--- Recorded data Enclosed Below ---

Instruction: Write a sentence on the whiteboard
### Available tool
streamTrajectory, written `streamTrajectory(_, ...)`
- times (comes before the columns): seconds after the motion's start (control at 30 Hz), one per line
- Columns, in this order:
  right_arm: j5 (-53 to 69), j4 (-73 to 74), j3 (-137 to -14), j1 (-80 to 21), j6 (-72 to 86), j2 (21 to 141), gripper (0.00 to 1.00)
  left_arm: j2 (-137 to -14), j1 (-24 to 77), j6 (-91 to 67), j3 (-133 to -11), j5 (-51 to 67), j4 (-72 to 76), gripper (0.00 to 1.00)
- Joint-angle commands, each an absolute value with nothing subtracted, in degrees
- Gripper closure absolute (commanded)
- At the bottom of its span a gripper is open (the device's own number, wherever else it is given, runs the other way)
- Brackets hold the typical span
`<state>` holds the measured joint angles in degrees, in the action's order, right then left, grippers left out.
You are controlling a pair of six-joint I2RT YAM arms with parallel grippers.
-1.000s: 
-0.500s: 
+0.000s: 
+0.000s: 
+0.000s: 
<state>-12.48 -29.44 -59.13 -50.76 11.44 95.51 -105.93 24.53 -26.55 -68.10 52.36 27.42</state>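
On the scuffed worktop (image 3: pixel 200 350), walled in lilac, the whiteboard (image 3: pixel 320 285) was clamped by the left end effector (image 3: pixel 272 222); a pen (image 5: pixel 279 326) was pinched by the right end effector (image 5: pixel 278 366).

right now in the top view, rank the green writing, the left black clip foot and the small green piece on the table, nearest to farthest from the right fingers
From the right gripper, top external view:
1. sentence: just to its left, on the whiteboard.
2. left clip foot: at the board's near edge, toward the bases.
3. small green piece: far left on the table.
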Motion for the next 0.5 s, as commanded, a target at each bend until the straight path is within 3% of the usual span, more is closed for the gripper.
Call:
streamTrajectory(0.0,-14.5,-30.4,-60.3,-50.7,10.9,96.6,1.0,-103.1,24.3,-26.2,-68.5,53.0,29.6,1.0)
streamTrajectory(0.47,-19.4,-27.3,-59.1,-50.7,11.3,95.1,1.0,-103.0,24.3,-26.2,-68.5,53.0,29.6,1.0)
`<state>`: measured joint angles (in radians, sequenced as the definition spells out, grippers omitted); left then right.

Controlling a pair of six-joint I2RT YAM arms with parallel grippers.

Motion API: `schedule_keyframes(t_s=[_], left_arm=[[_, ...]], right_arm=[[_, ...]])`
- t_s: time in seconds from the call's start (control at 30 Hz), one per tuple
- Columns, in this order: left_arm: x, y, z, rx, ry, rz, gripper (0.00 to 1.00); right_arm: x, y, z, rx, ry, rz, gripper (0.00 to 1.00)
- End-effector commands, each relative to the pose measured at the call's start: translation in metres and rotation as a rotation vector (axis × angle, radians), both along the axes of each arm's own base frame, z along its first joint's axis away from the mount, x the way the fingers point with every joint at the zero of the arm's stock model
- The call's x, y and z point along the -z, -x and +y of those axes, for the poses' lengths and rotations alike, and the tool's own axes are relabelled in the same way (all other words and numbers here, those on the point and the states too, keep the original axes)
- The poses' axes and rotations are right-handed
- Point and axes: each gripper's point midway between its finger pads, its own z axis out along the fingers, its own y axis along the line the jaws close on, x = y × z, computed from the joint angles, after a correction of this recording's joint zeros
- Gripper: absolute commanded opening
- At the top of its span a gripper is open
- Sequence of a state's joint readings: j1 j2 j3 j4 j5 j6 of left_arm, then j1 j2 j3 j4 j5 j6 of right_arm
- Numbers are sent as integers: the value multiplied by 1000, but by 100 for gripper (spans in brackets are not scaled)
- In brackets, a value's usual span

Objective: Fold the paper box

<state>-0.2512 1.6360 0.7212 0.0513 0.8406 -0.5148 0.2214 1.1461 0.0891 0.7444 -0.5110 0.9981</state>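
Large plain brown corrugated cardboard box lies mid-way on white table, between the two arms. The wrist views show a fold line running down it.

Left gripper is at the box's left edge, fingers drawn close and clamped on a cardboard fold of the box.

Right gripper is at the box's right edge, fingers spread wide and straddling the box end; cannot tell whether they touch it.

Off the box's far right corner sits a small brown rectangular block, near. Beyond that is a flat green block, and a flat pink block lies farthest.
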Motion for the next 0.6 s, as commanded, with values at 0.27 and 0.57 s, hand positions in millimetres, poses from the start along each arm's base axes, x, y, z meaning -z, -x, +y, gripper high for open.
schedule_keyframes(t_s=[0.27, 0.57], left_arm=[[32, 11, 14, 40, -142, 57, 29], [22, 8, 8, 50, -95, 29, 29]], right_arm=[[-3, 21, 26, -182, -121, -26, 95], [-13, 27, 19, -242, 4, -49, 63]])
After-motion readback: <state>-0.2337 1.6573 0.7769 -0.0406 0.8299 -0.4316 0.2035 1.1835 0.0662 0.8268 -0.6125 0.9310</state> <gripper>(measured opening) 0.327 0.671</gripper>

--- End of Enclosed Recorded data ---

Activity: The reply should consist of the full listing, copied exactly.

The completed task:
Instruction: Write a sentence on the whiteboard
### Available tool
streamTrajectory, written `streamTrajectory(_, ...)`
- times (comes before the columns): seconds after the motion's start (control at 30 Hz), one per line
- Columns, in this order:
  right_arm: j5 (-53 to 69), j4 (-73 to 74), j3 (-137 to -14), j1 (-80 to 21), j6 (-72 to 86), j2 (21 to 141), gripper (0.00 to 1.00)
  left_arm: j2 (-137 to -14), j1 (-24 to 77), j6 (-91 to 67), j3 (-133 to -11), j5 (-51 to 67), j4 (-72 to 76), gripper (0.00 to 1.00)
- Joint-angle commands, each an absolute value with nothing subtracted, in degrees
- Gripper closure absolute (commanded)
- At the bottom of its span a gripper is open (the device's own number, wherever else it is given, runs the other way)
- Brackets hold the typical span
`<state>` holds the measured joint angles in degrees, in the action's order, right then left, grippers left out.
You are controlling a pair of six-joint I2RT YAM arms with parallel grippers.
-1.000s: 
-0.500s: 
+0.000s: 
+0.000s: 
+0.000s: 
<state>-12.48 -29.44 -59.13 -50.76 11.44 95.51 -105.93 24.53 -26.55 -68.10 52.36 27.42</state>
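On the scuffed worktop (image 3: pixel 200 350), walled in lilac, the whiteboard (image 3: pixel 320 285) was clamped by the left end effector (image 3: pixel 272 222); a pen (image 5: pixel 279 326) was pinched by the right end effector (image 5: pixel 278 366).

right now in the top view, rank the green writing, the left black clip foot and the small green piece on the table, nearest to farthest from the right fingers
From the right gripper, top external view:
1. sentence: just to its left, on the whiteboard.
2. left clip foot: at the board's near edge, toward the bases.
3. small green piece: far left on the table.
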Motion for the next 0.5 s, as commanded, a target at each bend until the straight path is within 3% of the usual span, more is closed for the gripper.
Call:
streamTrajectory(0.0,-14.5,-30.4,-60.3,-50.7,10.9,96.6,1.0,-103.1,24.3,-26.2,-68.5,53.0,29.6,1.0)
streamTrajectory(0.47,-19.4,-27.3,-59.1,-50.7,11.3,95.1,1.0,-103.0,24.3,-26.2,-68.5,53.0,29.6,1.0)
`<state>`: measured joint angles (in radians, sequenced as the definition spells out, grippers omitted); left then right.

Controlling a pair of six-joint I2RT YAM arms with parallel grippers.

Motion API: `schedule_keyframes(t_s=[_], left_arm=[[_, ...]], right_arm=[[_, ...]])`
- t_s: time in seconds from the call's start (control at 30 Hz), one per tuple
- Columns, in this order: left_arm: x, y, z, rx, ry, rz, gripper (0.00 to 1.00); right_arm: x, y, z, rx, ry, rz, gripper (0.00 to 1.00)
- End-effector commands, each relative to the pose measured at the call's start: translation in metres and rotation as a rotation vector (axis × angle, radians), both along the axes of each arm's own base frame, z along its first joint's axis away from the mount, x the way the fingers point with every joint at the zero of the arm's stock model
- The call's x, y and z point along the -z, -x and +y of those axes, for the poses' lengths and rotations alike, and the tool's own axes are relabelled in the same way (all other words and numbers here, those on the point and the states too, keep the original axes)
- The poses' axes and rotations are right-handed
- Point and axes: each gripper's point midway between its finger pads, its own z axis out along the fingers, its own y axis along the line the jaws close on, x = y × z, computed from the joint angles, after a correction of this recording's joint zeros
- Gripper: absolute commanded opening
- At the top of its span a gripper is open
- Sequence of a state's joint readings: j1 j2 j3 j4 j5 j6 of left_arm, then j1 j2 j3 j4 j5 j6 of right_arm
- Numbers are sent as integers: the value multiplied by 1000, but by 100 for gripper (spans in brackets are not scaled)
- In brackets, a value's usual span

Objective: Fold the paper box

<state>-0.2512 1.6360 0.7212 0.0513 0.8406 -0.5148 0.2214 1.1461 0.0891 0.7444 -0.5110 0.9981</state>
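Large plain brown corrugated cardboard box lies mid-way on white table, between the two arms. The wrist views show a fold line running down it.

Left gripper is at the box's left edge, fingers drawn close and clamped on a cardboard fold of the box.

Right gripper is at the box's right edge, fingers spread wide and straddling the box end; cannot tell whether they touch it.

Off the box's far right corner sits a small brown rectangular block, near. Beyond that is a flat green block, and a flat pink block lies farthest.
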Motion for the next 0.6 s, as commanded, with values at 0.27 and 0.57 s, hand positions in millimetres, poses from the start along each arm's base axes, x, y, z meaning -z, -x, +y, gripper high for open.
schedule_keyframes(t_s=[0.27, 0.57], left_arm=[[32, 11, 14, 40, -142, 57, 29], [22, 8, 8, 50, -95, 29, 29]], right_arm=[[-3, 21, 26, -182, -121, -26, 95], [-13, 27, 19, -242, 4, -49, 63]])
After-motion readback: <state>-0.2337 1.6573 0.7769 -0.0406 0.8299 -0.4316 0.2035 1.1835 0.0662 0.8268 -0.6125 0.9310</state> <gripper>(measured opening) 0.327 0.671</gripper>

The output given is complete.